Si Joe Wright hubiese mantenido el mismo nivel en toda la película, Orgullo y prejuicio sería magnífica, pues no sólo en esos instantes atesora una considerable solvencia, insisto, sino que además ostenta un tratamiento realista del decorado que hace recordar a las mejores películas de Franco Zeffirelli (Romeo y Julieta, La mujer indomable), e incluso sabe sustituir las largas cartas que jalonan la novela con imágenes que palian el posible desequilibrio de la obra, mal que afectaba a la rígida Emma. Ahora bien, su miedo a las transiciones bruscas y a los tiempos muertos se ha saldado, en cambio, con errores imperdonables. El primero al emplear un humor grueso cuando la ocasión no lo merecía, incidiendo demasiado en la profunda ignorancia de la señora Bennet y Lydia, con planos tan horrorosos como en el que la primera intenta convencer a un pretendiente que es rechazado por Lizza para que vuelva mientras unos gansos huyen despavoridos de tan horrible mujer. O qué decir de ese momento –inexistente en el libro-, en el cual Bingley y Darcy ensayan sus respectivas pedidas de matrimonio, uno de esas terribles secuencias presuntamente irónicas con los que el cine actual –no sólo el estadounidense- nos “recompensa” de tarde en tarde.
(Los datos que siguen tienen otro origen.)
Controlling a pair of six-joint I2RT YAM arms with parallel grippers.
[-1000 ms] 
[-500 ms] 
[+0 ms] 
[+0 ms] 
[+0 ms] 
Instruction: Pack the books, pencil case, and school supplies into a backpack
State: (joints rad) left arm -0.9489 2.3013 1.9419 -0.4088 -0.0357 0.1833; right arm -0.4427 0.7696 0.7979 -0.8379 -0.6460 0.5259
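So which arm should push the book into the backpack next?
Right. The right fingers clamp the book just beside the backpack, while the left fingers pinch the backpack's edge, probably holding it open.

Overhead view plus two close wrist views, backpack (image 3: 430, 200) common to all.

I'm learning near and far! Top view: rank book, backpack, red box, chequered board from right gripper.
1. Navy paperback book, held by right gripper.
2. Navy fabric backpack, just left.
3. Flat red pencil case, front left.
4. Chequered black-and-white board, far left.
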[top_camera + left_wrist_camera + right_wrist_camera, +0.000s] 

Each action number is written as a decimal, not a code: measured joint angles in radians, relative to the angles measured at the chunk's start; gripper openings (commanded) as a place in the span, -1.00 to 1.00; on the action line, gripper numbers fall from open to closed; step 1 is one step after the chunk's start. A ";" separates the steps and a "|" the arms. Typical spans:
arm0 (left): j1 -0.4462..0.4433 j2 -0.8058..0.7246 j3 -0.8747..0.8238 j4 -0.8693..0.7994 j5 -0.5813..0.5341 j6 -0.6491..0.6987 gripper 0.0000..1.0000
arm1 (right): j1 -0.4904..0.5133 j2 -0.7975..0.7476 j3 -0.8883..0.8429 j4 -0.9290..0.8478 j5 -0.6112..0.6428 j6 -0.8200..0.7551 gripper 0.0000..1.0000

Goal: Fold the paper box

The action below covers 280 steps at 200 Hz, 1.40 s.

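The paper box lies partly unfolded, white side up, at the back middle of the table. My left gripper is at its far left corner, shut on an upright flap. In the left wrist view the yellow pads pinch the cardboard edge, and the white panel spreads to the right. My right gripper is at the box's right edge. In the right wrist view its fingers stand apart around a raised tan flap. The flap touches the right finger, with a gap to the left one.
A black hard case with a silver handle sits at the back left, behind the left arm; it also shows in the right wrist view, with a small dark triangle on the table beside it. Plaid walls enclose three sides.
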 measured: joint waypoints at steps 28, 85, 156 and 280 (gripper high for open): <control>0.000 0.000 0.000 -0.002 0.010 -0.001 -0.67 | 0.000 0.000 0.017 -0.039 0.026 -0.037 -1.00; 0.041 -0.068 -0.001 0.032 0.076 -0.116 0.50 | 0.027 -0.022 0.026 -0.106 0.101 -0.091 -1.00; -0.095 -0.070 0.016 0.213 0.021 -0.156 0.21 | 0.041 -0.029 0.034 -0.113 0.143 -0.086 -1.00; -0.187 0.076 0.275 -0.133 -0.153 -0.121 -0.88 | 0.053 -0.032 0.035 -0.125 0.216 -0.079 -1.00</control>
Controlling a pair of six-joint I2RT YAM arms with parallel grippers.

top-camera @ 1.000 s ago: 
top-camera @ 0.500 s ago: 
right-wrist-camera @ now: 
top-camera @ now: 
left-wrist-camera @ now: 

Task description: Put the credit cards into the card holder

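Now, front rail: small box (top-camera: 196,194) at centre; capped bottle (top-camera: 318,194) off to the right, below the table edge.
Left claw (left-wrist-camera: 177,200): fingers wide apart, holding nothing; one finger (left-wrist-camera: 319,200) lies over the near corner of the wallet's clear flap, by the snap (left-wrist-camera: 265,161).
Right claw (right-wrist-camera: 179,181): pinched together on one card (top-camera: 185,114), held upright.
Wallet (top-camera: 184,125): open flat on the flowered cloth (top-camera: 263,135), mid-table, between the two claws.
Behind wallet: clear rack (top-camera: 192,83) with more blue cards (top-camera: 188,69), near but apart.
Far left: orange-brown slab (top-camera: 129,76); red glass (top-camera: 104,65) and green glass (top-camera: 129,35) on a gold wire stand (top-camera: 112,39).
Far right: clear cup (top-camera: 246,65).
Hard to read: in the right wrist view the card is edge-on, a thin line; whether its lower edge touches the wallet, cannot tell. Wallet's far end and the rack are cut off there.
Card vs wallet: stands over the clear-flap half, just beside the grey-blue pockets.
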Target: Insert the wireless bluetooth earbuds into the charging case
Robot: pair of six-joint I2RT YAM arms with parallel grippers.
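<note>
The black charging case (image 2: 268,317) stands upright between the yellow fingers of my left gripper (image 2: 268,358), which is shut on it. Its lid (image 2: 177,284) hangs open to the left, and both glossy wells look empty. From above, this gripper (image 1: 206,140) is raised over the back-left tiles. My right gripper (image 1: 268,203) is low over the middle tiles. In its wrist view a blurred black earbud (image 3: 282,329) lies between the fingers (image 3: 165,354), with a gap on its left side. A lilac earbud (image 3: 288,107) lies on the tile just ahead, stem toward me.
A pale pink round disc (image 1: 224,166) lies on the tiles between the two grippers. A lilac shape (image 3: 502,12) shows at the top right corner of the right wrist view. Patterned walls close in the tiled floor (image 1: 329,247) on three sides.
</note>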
Ese humor –que nada tiene que ver con el malicioso del original- revierte en esa pérdida de densidad narrativa que pone en entredicho las intenciones críticas de la película: si al final de la novela el Señor Bennet declaraba que el preferido de sus yernos era Winckham, en Orgullo y prejuicio termina oyendo de Lizza toda la verdad sobre el mismo. El discurso sobre cómo los seres humanos en defensa de su propia imagen y su orgullo pierden la capacidad para ver las cosas con nitidez por culpa de ese prejuicio carece de la intensidad necesaria. A ello contribuye el hecho de que el proceso de maduración de la heroína, al revés que en la novela, se revela muy precipitada, al prescindir de los breves y fortuitos encuentros entre Darcy (narrados con un tono sonámbulo del que carece esta adaptación) y ella tras aclararse sus circunstancias vitales, o de la conversación entre esta última y Winckham, una vez casado con Lydia. Y es una verdadera lástima porque con esos materiales Wright podría haber ido a la tumba de Austen para revelarle cómo se puede adaptar sus novelas, sin enterrar sus capacidades subversivas.